May 5, 2016

Markets Today: I need a dollar, a dollar is what I need

The USD has slowly, but surely continued its rebound while equities on either side of the Atlantic fell for a second consecutive day.

The USD has slowly, but surely continued its rebound while equities on either side of the Atlantic fell for a second consecutive day. In Europe, all equity sectors ended the day in negative territory while loses in the US were led by the energy and materials sectors.

Mixed US data and a soft lead from Asian, reflecting concerns over the global growth outlook, appear to have been the major contributors to the risk off sentiment overnight. Concerns over the global growth outlook were also compounded by weakness in commodities. While oil prices ended the session practically unchanged, commodities in general had a negative night. Iron ore dropped 5.2%, Copper loss 1% the GS metals index fell 2.5%.
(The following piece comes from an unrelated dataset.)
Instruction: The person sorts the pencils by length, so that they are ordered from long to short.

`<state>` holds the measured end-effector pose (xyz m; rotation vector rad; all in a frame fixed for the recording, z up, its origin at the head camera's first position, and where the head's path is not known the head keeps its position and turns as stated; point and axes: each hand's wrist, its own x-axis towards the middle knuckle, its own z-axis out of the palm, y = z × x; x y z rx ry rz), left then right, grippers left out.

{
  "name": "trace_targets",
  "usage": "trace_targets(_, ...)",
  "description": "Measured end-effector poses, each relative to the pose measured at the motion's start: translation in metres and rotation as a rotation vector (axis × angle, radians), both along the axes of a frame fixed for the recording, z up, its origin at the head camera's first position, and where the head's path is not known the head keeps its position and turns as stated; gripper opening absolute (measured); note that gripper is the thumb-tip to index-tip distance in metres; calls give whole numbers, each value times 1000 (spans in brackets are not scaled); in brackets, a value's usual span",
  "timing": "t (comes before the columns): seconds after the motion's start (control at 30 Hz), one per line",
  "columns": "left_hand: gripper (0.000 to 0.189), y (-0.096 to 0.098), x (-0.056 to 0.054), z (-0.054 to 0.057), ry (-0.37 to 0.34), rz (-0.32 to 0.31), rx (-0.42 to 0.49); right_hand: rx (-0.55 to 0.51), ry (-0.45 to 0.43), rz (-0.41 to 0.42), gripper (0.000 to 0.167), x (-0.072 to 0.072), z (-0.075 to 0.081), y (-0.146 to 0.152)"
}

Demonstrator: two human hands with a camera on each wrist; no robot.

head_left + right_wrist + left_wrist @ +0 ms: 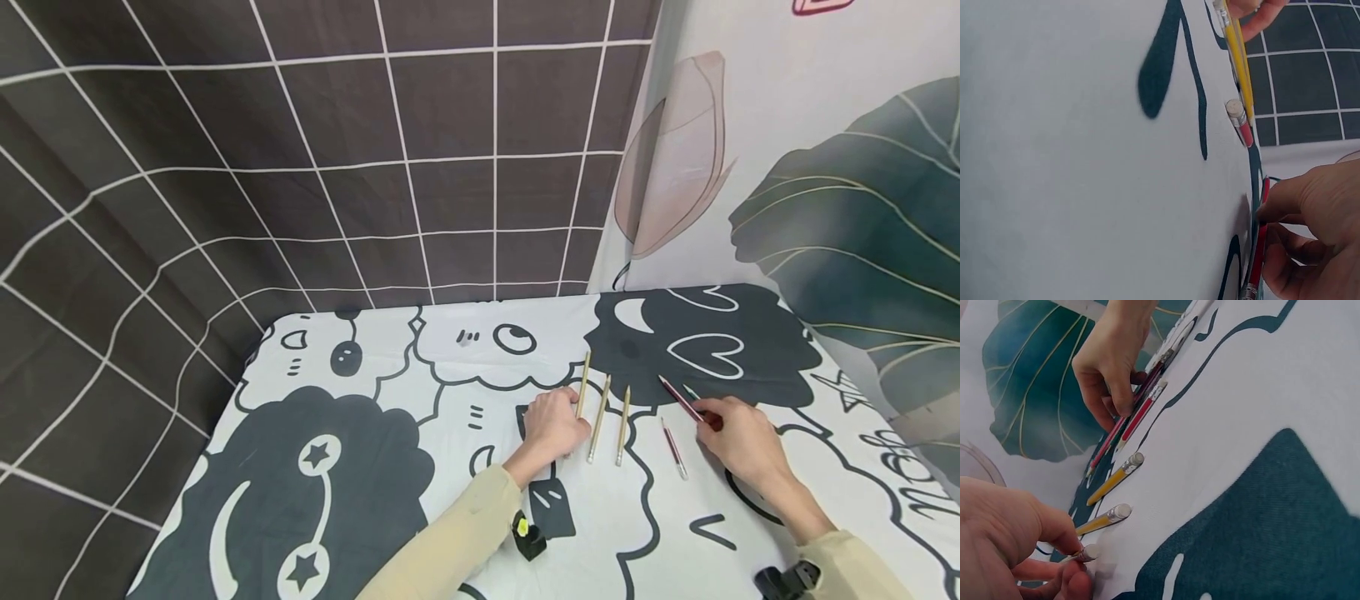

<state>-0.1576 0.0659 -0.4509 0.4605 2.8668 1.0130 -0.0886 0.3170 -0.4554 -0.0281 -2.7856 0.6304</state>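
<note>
In the head view my left hand pinches the leftmost yellow pencil near its eraser end, low over the cloth. That pencil's eraser pokes out between thumb and fingers in the left wrist view. Two more yellow pencils, one in the middle and one to its right, lie roughly parallel beside it. Farther right, my right hand holds a dark red pencil between thumb and fingers. A green-tipped pencil shows just beyond it, mostly hidden by the hand. Another red pencil lies left of that hand.
A white cloth with dark cartoon drawings covers the surface. Behind it hangs a dark grid-patterned curtain. A leaf-print curtain stands at the right. Dark wrist devices sit by the left cuff and right cuff.
</note>
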Motion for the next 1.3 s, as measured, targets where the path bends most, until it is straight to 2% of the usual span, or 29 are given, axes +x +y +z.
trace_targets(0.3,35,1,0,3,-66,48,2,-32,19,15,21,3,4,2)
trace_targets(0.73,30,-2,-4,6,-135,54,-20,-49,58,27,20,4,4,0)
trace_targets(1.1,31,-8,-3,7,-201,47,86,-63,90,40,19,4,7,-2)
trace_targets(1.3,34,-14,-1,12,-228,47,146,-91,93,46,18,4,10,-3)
The USD initially lost a bit of ground following the softer than anticipated ADP report, but a better than expected ISM services print helped the currency move higher once again. Looking at the leader board, the big dollar has outperformed all G10 and emerging market currencies with the BRL the only exception. Gains in BRL were boosted by a $44bn civil lawsuit on BHP and Vale following the deadly dam collapse at their mine last year.

The ADP report showed that private payrolls rose 156K in April, below the195k consensus. This was the lowest print in 3 years and while the lag relationship with US non-farm payrolls numbers is well known, for many the big miss still raises downside risk for Friday’s payrolls numbers. The April ISM services print alleviated some of these concerns with the headline composite index rising to 55.7 from 54.5 and above the 54.8 consensus. Importantly the employment index accelerated from 50.3 to 53 and there was also a healthy jump in new orders (59.9 from 56.7).
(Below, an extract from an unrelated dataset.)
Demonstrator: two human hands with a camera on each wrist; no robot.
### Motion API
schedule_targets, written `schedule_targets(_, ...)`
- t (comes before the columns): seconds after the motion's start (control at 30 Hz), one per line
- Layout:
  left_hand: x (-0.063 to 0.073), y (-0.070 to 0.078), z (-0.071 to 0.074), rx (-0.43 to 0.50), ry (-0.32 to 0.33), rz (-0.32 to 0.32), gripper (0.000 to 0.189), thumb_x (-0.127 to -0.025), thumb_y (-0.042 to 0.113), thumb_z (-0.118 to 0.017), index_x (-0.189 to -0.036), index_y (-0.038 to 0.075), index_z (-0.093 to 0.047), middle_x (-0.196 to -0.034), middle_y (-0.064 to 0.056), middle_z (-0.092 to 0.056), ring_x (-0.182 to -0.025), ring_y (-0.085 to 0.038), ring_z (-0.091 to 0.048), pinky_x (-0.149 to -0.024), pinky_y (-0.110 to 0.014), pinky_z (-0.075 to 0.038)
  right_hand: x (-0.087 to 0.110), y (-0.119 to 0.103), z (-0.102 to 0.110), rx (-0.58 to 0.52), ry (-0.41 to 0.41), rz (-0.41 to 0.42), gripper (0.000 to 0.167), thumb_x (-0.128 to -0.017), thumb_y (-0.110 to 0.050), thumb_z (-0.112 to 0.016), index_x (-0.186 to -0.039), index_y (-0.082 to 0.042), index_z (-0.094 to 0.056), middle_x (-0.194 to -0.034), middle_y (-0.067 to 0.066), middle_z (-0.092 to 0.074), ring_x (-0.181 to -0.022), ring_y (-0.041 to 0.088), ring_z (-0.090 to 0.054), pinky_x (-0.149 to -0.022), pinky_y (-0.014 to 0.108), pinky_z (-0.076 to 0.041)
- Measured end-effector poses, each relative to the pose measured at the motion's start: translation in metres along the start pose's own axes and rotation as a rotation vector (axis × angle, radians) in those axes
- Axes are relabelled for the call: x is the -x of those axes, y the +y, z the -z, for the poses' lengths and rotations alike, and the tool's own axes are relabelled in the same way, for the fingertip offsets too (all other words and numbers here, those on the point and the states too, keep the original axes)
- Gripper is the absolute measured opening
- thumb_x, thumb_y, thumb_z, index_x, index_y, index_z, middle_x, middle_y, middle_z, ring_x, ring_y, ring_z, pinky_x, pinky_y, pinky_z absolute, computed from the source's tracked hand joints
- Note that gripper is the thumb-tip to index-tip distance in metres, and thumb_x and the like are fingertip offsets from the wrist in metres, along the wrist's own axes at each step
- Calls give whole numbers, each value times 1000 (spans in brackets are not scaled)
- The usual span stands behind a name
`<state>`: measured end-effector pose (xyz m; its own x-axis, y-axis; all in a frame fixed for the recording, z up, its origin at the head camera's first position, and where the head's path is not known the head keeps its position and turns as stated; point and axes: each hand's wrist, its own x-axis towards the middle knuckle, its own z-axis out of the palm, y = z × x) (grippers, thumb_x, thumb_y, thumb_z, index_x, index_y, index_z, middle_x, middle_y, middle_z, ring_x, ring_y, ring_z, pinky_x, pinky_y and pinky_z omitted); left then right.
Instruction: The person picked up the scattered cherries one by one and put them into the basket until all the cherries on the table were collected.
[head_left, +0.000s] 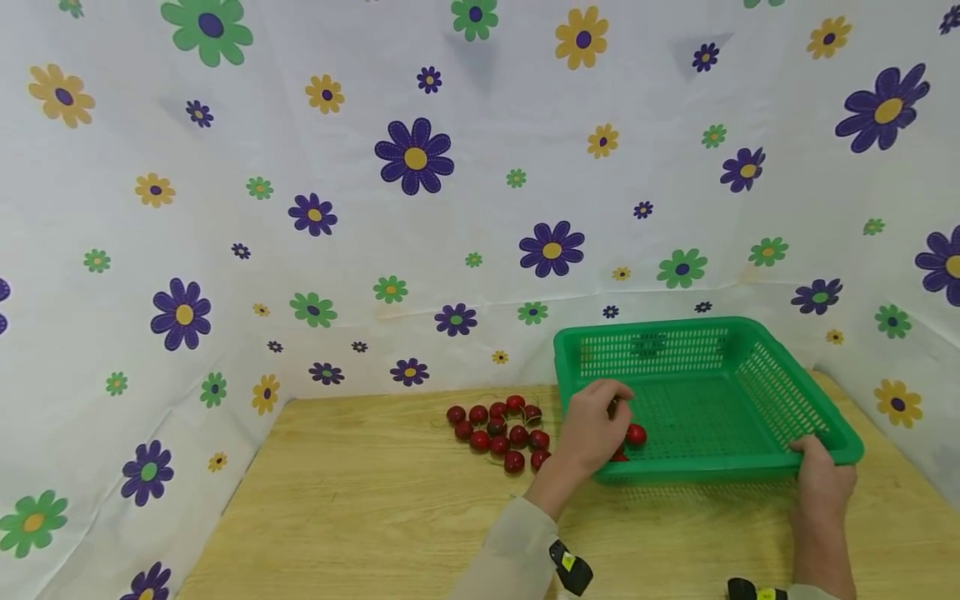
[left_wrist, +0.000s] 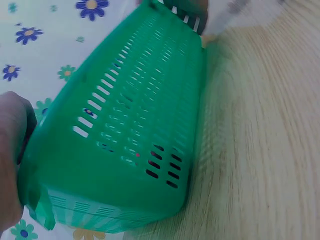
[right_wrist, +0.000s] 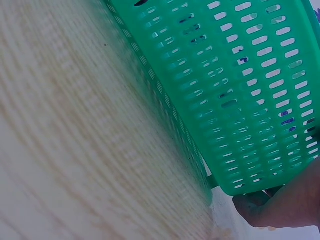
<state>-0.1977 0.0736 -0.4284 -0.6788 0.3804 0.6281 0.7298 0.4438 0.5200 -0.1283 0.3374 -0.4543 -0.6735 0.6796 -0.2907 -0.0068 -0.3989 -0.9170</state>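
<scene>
A green plastic basket with slotted walls is on the wooden table at the right. My left hand reaches over its near left corner with bent fingers; whether anything is between them is hidden. Just beside those fingers, a red cherry lies inside the basket, and a second bit of red shows below the hand. In the left wrist view the left hand is partly behind the basket's rim. My right hand grips the near right corner of the rim, thumb over the edge; the right wrist view shows that hand against the corner.
Several dark red cherries with thin stems lie in a group on the table, left of the basket. A white cloth printed with flowers hangs behind and along both sides of the table.
</scene>
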Motion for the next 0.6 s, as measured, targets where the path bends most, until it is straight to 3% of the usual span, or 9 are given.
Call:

Of note as well, March factory orders came in above forecast at +1.1% m/m (consensus +0.6%) and the trade deficit for the same month narrowed to $40.4bn from $47bn. Both data prints suggest there will be an upward revision to US Q1 GDP number due for release 27 May.

Looking at other currencies performance overnight, the CAD was the biggest lower against the USD following news that Canada posted its largest trade deficit on record in March. The NZD and AUD are down 0.46% and 0.37% against the USD and the EUR is practically unchanged at 1.1489.
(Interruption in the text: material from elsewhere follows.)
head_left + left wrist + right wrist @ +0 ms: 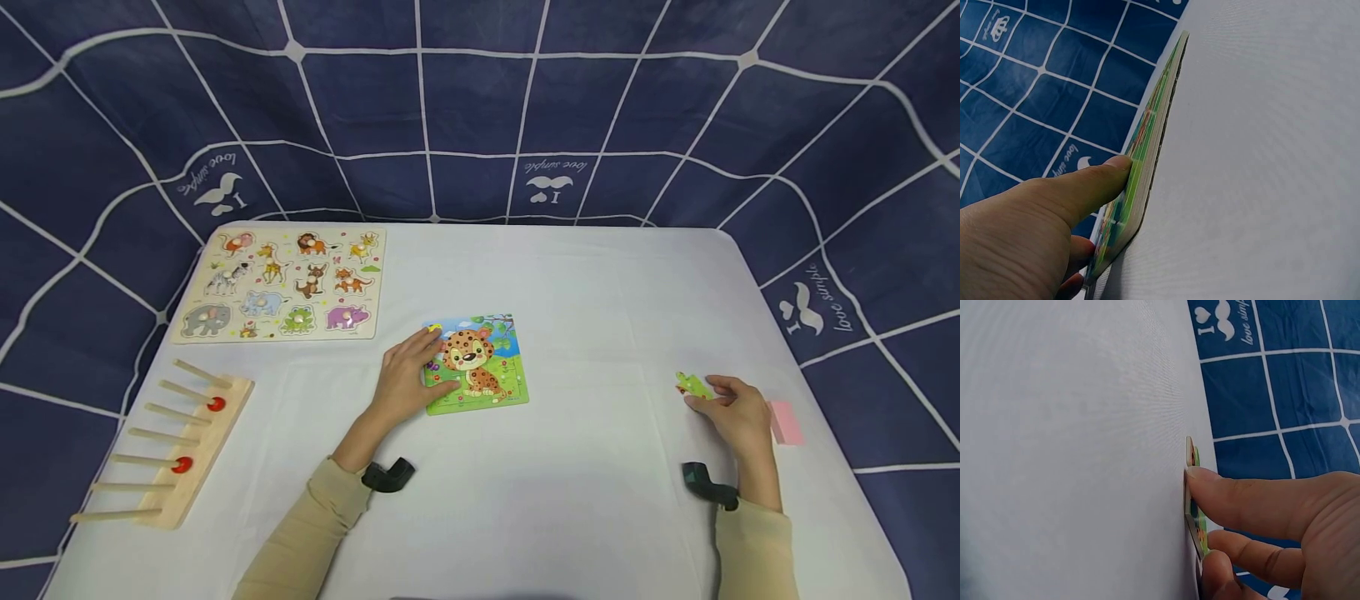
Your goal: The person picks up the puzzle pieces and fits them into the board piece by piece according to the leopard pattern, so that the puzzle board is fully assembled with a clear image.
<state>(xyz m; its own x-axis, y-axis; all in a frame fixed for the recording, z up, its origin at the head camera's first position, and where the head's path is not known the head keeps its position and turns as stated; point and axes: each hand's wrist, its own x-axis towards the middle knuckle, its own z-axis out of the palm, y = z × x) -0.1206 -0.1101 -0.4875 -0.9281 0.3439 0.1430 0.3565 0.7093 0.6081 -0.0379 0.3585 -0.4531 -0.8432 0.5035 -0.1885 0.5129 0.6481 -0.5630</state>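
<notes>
A square jigsaw puzzle (483, 383) with a spotted leopard cub on green grass lies flat near the middle of the white table. My left hand (405, 379) rests over its left side. The thumb lies on the puzzle's printed face (1141, 153), and the other fingers are at the upper left edge, partly hidden in the left wrist view. Far to the right, my right hand (738, 410) pinches a small green jigsaw piece (693, 386) between thumb and fingers, close to the tabletop. Seen edge-on in the right wrist view, the piece (1190, 500) is thin and flat.
A wooden animal peg puzzle (281, 283) lies at the back left. In front of it, a wooden rack (198, 450) has several pegs and two red beads. A pink block (786, 423) sits just right of my right hand. Blue cloth (480, 108) hangs behind the table.
</notes>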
Last but not least, 10Y US treasury yields are about 3bps lower relative to Sydney’s closing levels and 10y Bunds ended the day practically unchanged at 0.202%.

Coming Up

We have a relatively busy day of data releases in Australia with new home and retail sales figures along with trade balance all out this morning and all for the month of March.

In terms of the trade data, NAB is looking for some reduction in the March trade deficit to $3.0bn from $3.4bn in February with higher levels of iron ore exports the main driver for the improvement in the number. As for retail sales, our economists expect a moderate growth of 0.2% for the month up from a flat outcome in February.

The data highlight in Europe comes from the UK with the services PMI for April completing the last important piece of information for the BoE ahead of the publication of its May Inflation Report. Market expectations are practically unchanged from the previous month (53.5 vs 53.7 prev), however if the Manufacturing and construction prints this week are any guide, there could be downside risk to the number due to  uncertainty surrounding the Brexit referendum.

Ahead of the all-important US payrolls report on Friday, tonight we get weekly jobless claims where a further rebound from the Easter break induced drop is expected ( 260k vs 257k prev).

As for Fed speakers this morning Fed Kashrari is speaking in Rochester, but if his recent speeches are any guide his comments are more likely to be focused on regulatory issues rather than monetary policy. Potentially of more interest, tonight Fed Bullard speaks at an economic summit with the conference title suggesting his presentation is likely to be focus on economic forecasting.

Overnight

On global stock markets, the S&P 500 was -0.60%. Bond markets saw US 10-years -2.11bp to 1.78%. On commodity markets, Brent crude oil -0.16% to $44.9, gold-0.8% to $1,281, iron ore -5.2% to $60.09. AUD is at 0.7456 and the range was 0.7447 to 0.7517.